We then hit the max limit of responses GRPC can send per second. So the last trick was to bundle multiple query answers into a single server RPC "response". The impact on query response time was negligible, but it dramatically increased answer throughput again.

The new client architecture and Protobuf definitions are also hugely simplified to ease the developers' effort to build their own client libraries.

10) New Grakn Cluster: a Raft-based distributed Grakn

Grakn Cluster (previously called Grakn KGMS) is an extended version of Grakn that runs multiple database servers as one cluster, to provide scalability and high-availability for production deployments. Without Cassandra, we now need an alternative strategy to scale Grakn as a cluster. Naturally, we considered leveraging TiKV: a distributed key-value storage, also built using RocksDB. However, we needed something lower-level and more performant to scale our graph storage engine. So we built our own distributed storage using RocksDB.

We considered the two established distribution protocols: Paxos and Raft. Both have the same theoretical performance profile, but Raft is significantly simpler and more elegant. Using the same Event Loop and Actor Model libraries from Grakn Core (which actually originated from Grakn Cluster), we modelled the core Raft algorithm itself as a finite-state machine. The Raft algorithm is asynchronous by nature, but we ensured our implementation had no locks and mutexes, and we built Grakn Cluster as a fully event-driven and non-blocking system. Data replication was implemented through message-passing using ZeroMQ, which aligned with our asynchronous architecture.

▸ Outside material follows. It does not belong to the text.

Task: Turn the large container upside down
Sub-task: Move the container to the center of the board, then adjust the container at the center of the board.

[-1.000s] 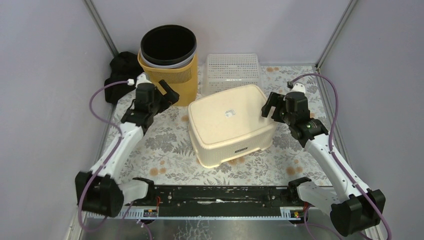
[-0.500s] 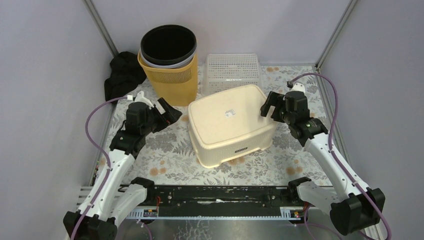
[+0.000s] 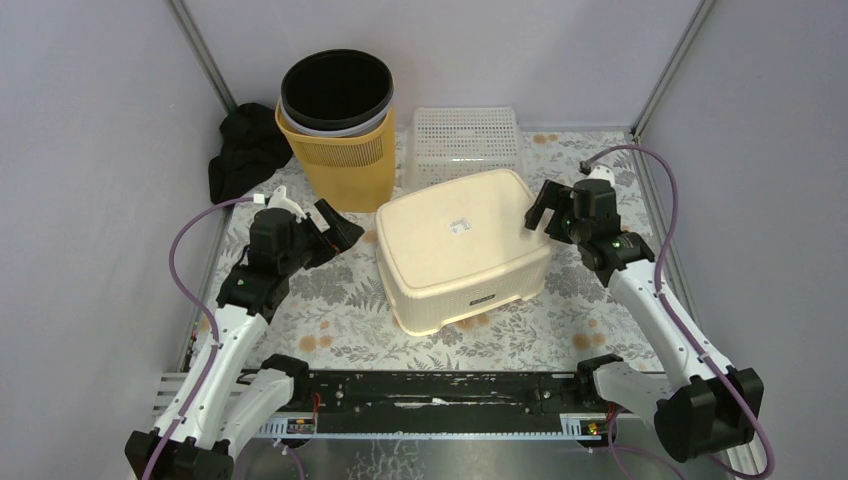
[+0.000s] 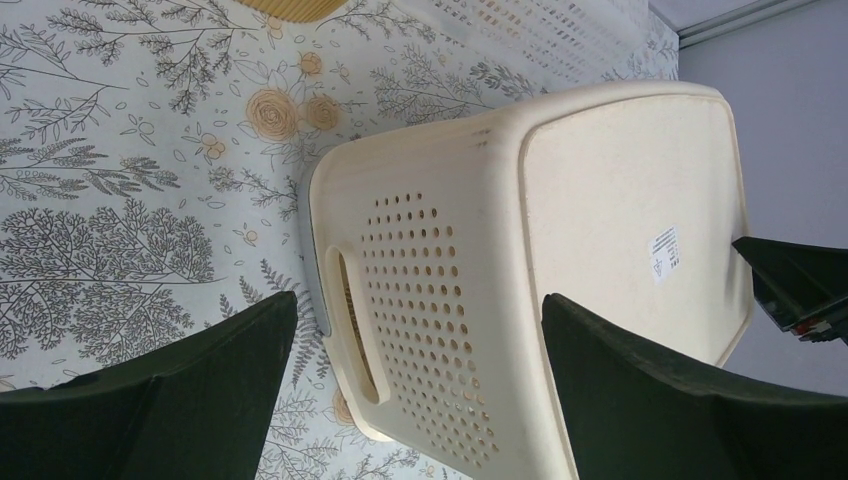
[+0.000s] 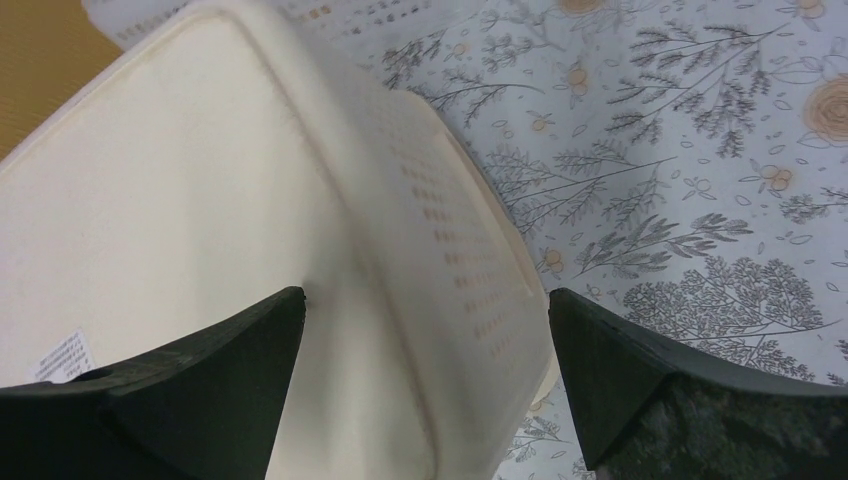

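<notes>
Nearest the camera, both arms reach out from the front edge of the floral table [image 3: 330, 300]. The left claw [image 3: 338, 226], jaws spread wide and empty, has pulled back toward its base over the past second, away from the yellow basket [image 3: 340, 160], and now hangs apart from the left end of the large container [image 3: 460, 245]. The right claw [image 3: 540, 215], also spread and holding nothing, has finished opening beside the container's right end, barely shifting. The cream container sits mid-table, unmoved, its flat stickered base facing up and its rim down, so the flip appears done and the arms seem to be letting go. Behind stand the yellow basket holding a black bin [image 3: 335, 90], a white perforated basket [image 3: 462, 140] and a dark cloth [image 3: 240, 150].
</notes>
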You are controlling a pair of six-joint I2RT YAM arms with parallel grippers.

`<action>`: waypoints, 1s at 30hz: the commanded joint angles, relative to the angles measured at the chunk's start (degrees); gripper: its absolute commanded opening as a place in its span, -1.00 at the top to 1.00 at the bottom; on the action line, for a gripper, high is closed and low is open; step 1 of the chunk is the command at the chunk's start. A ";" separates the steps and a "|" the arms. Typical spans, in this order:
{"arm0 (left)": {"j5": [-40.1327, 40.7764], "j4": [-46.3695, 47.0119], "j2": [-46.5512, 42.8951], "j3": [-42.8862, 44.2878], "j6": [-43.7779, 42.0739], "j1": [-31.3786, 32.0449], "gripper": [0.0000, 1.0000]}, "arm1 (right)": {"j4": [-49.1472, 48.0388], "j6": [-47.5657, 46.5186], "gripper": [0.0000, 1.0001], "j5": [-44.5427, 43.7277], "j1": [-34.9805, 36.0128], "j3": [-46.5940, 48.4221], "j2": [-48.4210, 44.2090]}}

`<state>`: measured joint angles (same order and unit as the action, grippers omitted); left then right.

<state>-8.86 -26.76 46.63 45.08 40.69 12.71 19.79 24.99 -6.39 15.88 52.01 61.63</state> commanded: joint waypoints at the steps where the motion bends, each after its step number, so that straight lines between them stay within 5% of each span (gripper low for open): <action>1: -1.23 0.22 -0.06 0.10 0.57 0.09 -1.00 | -3.60 1.88 -0.98 2.59 -5.29 2.19 -0.85; 16: -4.18 6.73 5.93 2.14 4.68 3.61 -1.00 | -12.69 6.07 -0.99 19.76 -11.71 2.26 6.20; 30: 1.14 9.72 9.41 2.35 7.56 11.06 -1.00 | -20.29 11.50 -0.97 39.34 -11.66 -7.53 2.55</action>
<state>-10.04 -21.34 54.74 45.32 47.29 22.52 2.13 33.34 24.69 4.05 46.54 66.72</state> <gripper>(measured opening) 0.997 0.993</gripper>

The ultimate challenge was: how do you test an asynchronous distributed system, that is non-deterministic by nature? Inspired by Apple's FoundationDB team on how they simulated their distributed cluster, we built our own Raft "simulation" framework, which allows us to run deterministic and repeatable simulations of an entire distributed cluster. If a bug is observed in a Raft simulation of cluster of size n and time t, then we can repeat the simulation with the same seed and configuration, to reproduce the bug.

11) New Grakn Console: powered by PicoCLI + JLine

We've also rebuilt the Grakn Console. We use PicoCLI to enable more expressive CLI utilities, allowing us to build a richer and user-friendly console environment for Grakn. We use JLine to build an interactive console environment, which provides multiline editing, console command history, and many more features that help with the development in console. This change sets up the ecosystem for us to continue extending our Grakn Console with new features in a cohesive and backwards-compatible way.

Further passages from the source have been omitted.